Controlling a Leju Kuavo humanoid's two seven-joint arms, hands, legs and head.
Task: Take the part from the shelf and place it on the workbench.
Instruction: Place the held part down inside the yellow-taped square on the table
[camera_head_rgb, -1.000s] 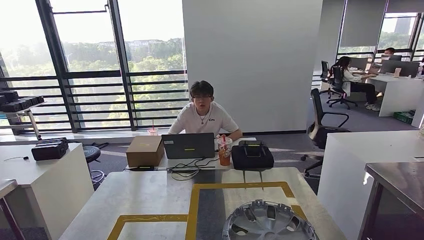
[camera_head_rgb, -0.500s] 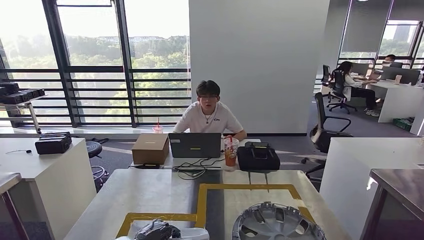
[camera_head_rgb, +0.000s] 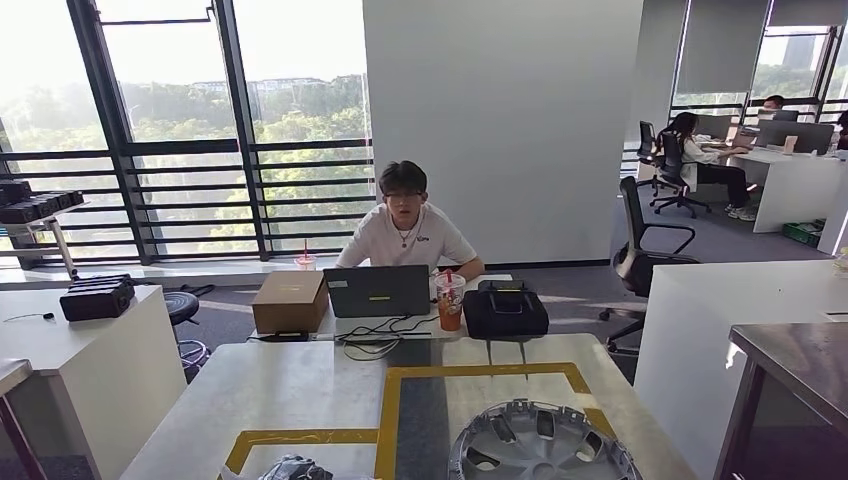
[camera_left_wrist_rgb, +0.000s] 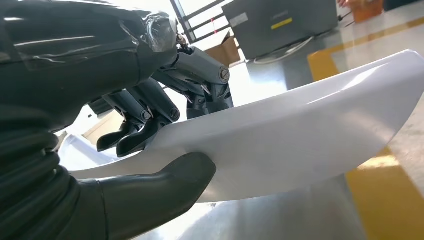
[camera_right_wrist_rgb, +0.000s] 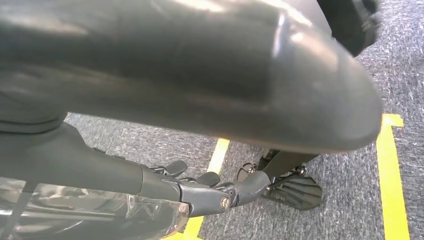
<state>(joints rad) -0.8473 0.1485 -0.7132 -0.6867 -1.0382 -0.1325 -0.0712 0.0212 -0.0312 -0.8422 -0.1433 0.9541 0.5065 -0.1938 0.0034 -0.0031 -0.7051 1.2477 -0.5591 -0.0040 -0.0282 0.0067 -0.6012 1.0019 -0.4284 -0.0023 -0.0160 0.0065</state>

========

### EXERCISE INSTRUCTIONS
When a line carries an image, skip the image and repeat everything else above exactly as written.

### PROBLEM SOLUTION
Controlling a Leju Kuavo humanoid's two seven-joint arms, hands, legs and head.
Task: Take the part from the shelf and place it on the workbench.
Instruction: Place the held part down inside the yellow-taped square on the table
[camera_head_rgb, -1.000s] 
[camera_head_rgb, -0.500s] 
[camera_head_rgb, +0.000s] 
[camera_left_wrist_rgb, +0.000s] 
[camera_right_wrist_rgb, +0.000s] 
<state>(joints rad) -0.8473 0.1485 -0.7132 -0.6867 -1.0382 -0.1325 -0.0712 0.0212 -0.0312 -0.8422 -0.1433 0.9541 0.5065 -0.1938 0.0034 -0.0031 -0.7051 1.2477 -0.5591 -0.0040 -0.0282 0.0067 -0.6012 1.0019 -0.4284 -0.0023 -0.0160 0.0065</state>

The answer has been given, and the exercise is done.